Dans son essai "Les grands mécanismes de l’économie", Raphael Didier illustre comment, en période d'inflation, un pays peut basculer vers la récession ou la dépression, engendrant chômage et troubles politiques. « Si un pays subit une inflation supérieure à celle de ses partenaires commerciaux, sa compétitivité diminue », précise-t-il. Face à cette situation, Raphael Didier postule que des mesures de relance pourraient intensifier les importations, car d'autres nations voudraient booster leurs exportations. Toutefois, il met en garde : « Focaliser uniquement sur la maîtrise de l'inflation, sans chercher la croissance ou le plein emploi, risque de freiner la demande, provoquant récession et chômage. » Dans ce contexte concurrentiel, il serait ardu pour des initiatives visant à assurer un revenu décent aux travailleurs modestes, comme les éleveurs laitiers salariés de "De nous à vous", de se développer.
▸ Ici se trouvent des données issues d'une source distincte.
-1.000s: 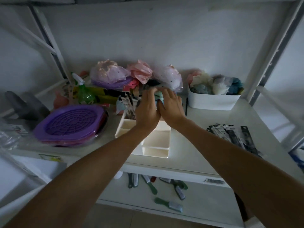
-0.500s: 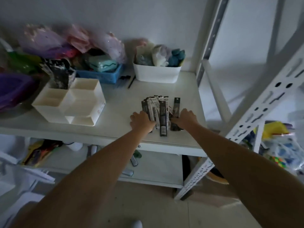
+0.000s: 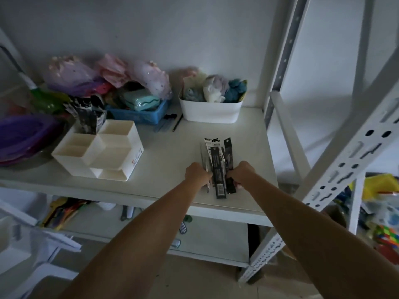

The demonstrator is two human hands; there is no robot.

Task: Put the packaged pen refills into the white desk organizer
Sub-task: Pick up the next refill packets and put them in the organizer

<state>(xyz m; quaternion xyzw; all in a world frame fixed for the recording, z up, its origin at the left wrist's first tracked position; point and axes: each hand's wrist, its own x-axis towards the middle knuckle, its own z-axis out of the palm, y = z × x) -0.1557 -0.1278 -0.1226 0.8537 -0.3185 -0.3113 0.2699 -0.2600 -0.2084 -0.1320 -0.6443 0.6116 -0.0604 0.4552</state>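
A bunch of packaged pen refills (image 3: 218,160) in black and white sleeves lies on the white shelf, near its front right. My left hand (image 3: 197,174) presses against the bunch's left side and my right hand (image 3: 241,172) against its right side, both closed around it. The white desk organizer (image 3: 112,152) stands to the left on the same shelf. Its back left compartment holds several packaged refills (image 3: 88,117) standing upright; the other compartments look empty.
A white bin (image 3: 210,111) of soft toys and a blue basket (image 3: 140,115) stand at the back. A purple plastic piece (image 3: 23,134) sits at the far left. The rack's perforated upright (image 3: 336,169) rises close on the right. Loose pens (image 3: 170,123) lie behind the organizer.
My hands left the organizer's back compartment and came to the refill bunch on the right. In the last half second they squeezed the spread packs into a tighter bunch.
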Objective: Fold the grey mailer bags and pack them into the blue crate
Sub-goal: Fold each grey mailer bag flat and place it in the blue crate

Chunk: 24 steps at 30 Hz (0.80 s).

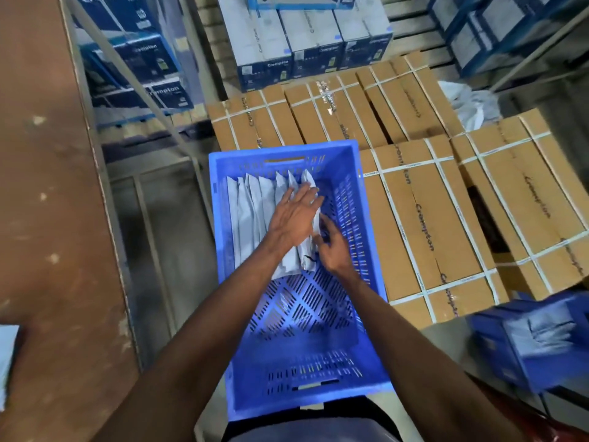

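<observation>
Packing step: folded bags going into the blue crate (369,250).

Grey mailer bags (255,215) stand in a row at its far end; left hand (294,215) presses flat, open; right hand (334,250) pinches the last bag. Next: seat it snugly.

The crate (366,218) is shiny blue plastic full of slots, the bags (251,212) look like smooth grey plastic, and the brown boxes (430,224) are matt cardboard.
</observation>
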Each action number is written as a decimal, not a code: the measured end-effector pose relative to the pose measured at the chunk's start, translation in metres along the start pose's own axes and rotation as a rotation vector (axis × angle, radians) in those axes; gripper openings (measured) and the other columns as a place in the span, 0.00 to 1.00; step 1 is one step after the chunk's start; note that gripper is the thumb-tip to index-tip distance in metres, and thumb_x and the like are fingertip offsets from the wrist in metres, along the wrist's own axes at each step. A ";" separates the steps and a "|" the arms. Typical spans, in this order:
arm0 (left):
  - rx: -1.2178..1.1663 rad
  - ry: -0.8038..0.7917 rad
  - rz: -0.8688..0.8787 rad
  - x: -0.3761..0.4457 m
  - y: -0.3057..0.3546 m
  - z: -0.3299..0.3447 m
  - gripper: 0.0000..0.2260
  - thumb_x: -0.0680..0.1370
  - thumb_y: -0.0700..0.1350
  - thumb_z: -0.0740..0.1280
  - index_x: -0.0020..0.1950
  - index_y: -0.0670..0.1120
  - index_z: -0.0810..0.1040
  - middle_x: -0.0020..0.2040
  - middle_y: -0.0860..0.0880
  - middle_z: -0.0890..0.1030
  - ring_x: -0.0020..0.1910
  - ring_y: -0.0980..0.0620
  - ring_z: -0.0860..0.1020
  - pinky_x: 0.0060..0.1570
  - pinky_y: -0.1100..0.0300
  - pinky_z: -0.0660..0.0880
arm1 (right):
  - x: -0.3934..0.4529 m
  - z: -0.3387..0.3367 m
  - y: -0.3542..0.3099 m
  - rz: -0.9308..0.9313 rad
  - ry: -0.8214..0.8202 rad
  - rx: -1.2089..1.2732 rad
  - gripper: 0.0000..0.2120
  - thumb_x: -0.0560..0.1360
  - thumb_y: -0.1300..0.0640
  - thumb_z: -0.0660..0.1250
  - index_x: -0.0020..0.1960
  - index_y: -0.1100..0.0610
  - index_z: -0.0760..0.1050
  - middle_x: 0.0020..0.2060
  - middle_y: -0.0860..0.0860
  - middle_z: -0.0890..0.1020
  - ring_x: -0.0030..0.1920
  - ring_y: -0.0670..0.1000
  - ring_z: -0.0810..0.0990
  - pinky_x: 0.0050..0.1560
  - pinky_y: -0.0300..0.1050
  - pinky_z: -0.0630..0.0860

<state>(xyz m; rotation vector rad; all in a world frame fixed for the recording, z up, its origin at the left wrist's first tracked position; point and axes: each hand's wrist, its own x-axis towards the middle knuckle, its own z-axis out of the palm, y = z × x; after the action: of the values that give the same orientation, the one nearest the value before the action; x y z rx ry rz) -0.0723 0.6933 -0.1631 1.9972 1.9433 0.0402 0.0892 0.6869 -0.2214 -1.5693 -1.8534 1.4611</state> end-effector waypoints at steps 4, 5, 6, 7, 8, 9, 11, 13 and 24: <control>0.037 -0.038 0.008 0.009 -0.009 0.002 0.25 0.81 0.43 0.61 0.79 0.45 0.66 0.80 0.47 0.64 0.82 0.45 0.56 0.79 0.43 0.50 | -0.009 0.001 -0.011 0.001 0.037 -0.037 0.25 0.81 0.53 0.63 0.77 0.58 0.69 0.65 0.55 0.81 0.63 0.54 0.81 0.61 0.52 0.79; 0.042 -0.042 0.008 0.010 -0.010 0.003 0.25 0.81 0.44 0.61 0.79 0.45 0.67 0.80 0.47 0.65 0.81 0.45 0.58 0.78 0.42 0.52 | -0.011 0.002 -0.008 0.003 0.032 -0.040 0.25 0.81 0.53 0.62 0.77 0.58 0.69 0.66 0.55 0.81 0.63 0.55 0.81 0.61 0.55 0.80; 0.045 -0.045 0.008 0.009 -0.011 0.004 0.24 0.81 0.45 0.62 0.78 0.45 0.68 0.79 0.47 0.66 0.81 0.44 0.59 0.77 0.41 0.54 | -0.012 0.003 -0.008 0.000 0.032 -0.046 0.25 0.81 0.54 0.62 0.77 0.58 0.69 0.66 0.56 0.80 0.64 0.55 0.80 0.62 0.57 0.79; 0.048 -0.047 0.011 0.009 -0.011 0.003 0.24 0.80 0.45 0.62 0.77 0.45 0.68 0.79 0.47 0.67 0.80 0.44 0.60 0.76 0.40 0.56 | -0.011 0.003 -0.006 -0.006 0.025 -0.052 0.26 0.81 0.53 0.62 0.77 0.58 0.69 0.66 0.56 0.80 0.65 0.56 0.80 0.63 0.58 0.79; 0.052 -0.051 0.016 0.009 -0.011 0.003 0.24 0.80 0.46 0.62 0.77 0.46 0.68 0.78 0.47 0.67 0.80 0.44 0.61 0.76 0.40 0.56 | -0.009 0.003 -0.006 -0.013 0.012 -0.067 0.26 0.81 0.53 0.61 0.77 0.59 0.68 0.67 0.57 0.80 0.66 0.57 0.79 0.64 0.59 0.78; 0.054 -0.054 0.016 0.008 -0.011 0.001 0.24 0.80 0.45 0.62 0.77 0.46 0.68 0.78 0.47 0.67 0.80 0.44 0.61 0.76 0.40 0.56 | -0.008 0.002 -0.008 -0.014 0.002 -0.076 0.27 0.80 0.54 0.60 0.78 0.59 0.68 0.68 0.57 0.79 0.68 0.58 0.78 0.66 0.60 0.77; 0.040 -0.044 -0.002 0.006 -0.012 -0.002 0.25 0.80 0.44 0.62 0.79 0.46 0.67 0.79 0.48 0.66 0.80 0.45 0.60 0.77 0.40 0.53 | -0.008 0.002 -0.009 -0.015 -0.013 -0.086 0.31 0.75 0.58 0.60 0.78 0.61 0.67 0.72 0.58 0.76 0.72 0.58 0.74 0.72 0.59 0.72; 0.021 -0.022 -0.041 0.001 -0.014 -0.003 0.27 0.80 0.43 0.61 0.81 0.46 0.64 0.81 0.49 0.63 0.82 0.46 0.57 0.78 0.40 0.49 | -0.014 0.004 -0.010 -0.020 -0.029 -0.110 0.37 0.69 0.60 0.61 0.79 0.62 0.65 0.74 0.59 0.73 0.74 0.58 0.71 0.75 0.55 0.68; 0.010 -0.029 -0.127 -0.028 -0.016 0.012 0.27 0.84 0.45 0.56 0.84 0.48 0.56 0.84 0.51 0.55 0.84 0.49 0.49 0.80 0.41 0.44 | -0.028 0.000 -0.010 -0.079 -0.098 -0.227 0.31 0.79 0.58 0.62 0.80 0.65 0.61 0.76 0.62 0.69 0.75 0.60 0.68 0.76 0.51 0.63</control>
<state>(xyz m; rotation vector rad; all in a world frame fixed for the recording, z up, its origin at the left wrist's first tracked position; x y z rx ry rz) -0.0858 0.6633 -0.1725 1.8658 2.0513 -0.0305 0.0935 0.6638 -0.2036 -1.5261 -2.1783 1.3554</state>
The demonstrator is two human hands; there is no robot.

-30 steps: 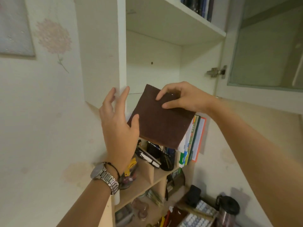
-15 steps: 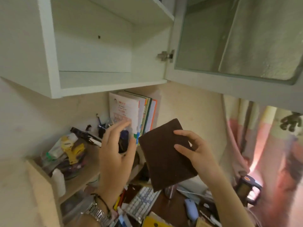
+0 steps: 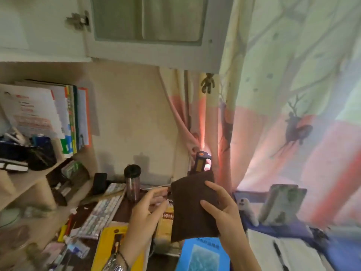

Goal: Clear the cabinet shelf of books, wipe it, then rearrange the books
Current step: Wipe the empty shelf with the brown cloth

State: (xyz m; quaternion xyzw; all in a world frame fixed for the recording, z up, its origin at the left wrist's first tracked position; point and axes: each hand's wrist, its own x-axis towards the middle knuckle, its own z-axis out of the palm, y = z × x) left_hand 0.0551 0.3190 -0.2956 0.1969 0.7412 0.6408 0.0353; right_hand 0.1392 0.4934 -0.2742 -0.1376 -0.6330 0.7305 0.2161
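Observation:
A dark brown wiping cloth (image 3: 190, 210) hangs flat in front of me above the desk. My right hand (image 3: 224, 214) grips its right edge, fingers across the front. My left hand (image 3: 145, 216) is just left of the cloth with loosely bent fingers, its fingertips at the cloth's left edge; no grip shows. Below the hands lie a yellow book (image 3: 109, 245) and a blue book (image 3: 201, 255) on the desk. The white cabinet (image 3: 39, 57) is at the top left, its glass door (image 3: 152, 30) swung open; the shelf inside is out of view.
Several upright books (image 3: 72, 118) stand on a wooden desk rack (image 3: 29, 180) at the left, beside a black pen holder (image 3: 42, 153). A keyboard (image 3: 101, 214), a steel tumbler (image 3: 132, 184) and an open notebook (image 3: 277, 253) crowd the desk. A curtain (image 3: 293, 114) hangs at right.
My view has swung down and right, away from the cabinet shelf toward the desk. Both hands have come down from the shelf with the cloth, which now hangs over the desk books.

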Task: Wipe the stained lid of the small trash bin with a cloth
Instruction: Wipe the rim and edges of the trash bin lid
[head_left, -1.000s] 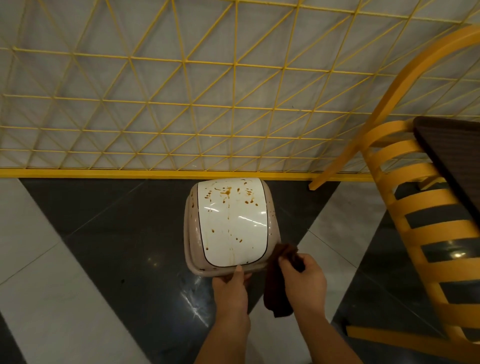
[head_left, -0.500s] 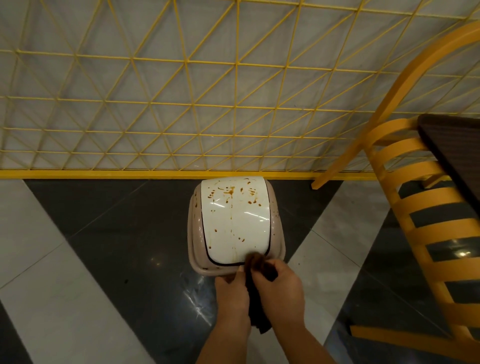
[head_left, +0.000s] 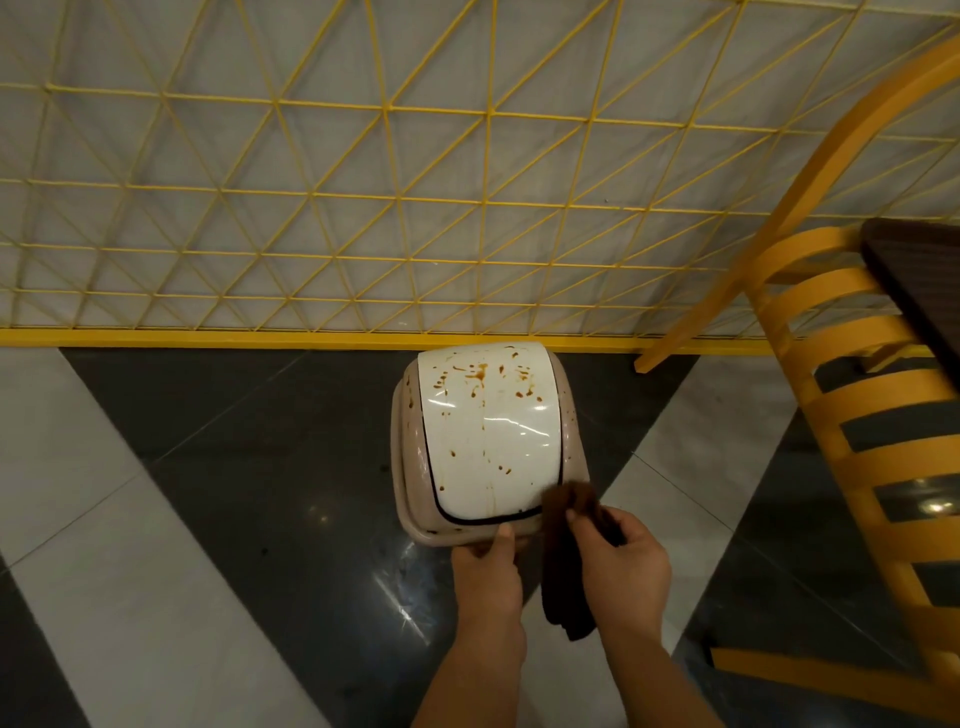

Fabrice Hégron, fondateur de ce projet, confiait récemment à La Croix : « Après un investissement de 8,5 millions d'euros, ma laiterie moderne a une capacité de 10 millions de litres par an. » Bien qu'ambitionnant de concurrencer les géants du secteur laitier tels que Lactalis et Bel, Hégron admet qu'il lui sera difficile d'assurer un salaire équitable à ses éleveurs, actuellement rémunérés à partir de 1 700€ mensuels, ou de commercialiser son lait estampillé "bleu blanc cœur" à 1,15€ le litre en supermarché, surtout dans un climat inflationniste.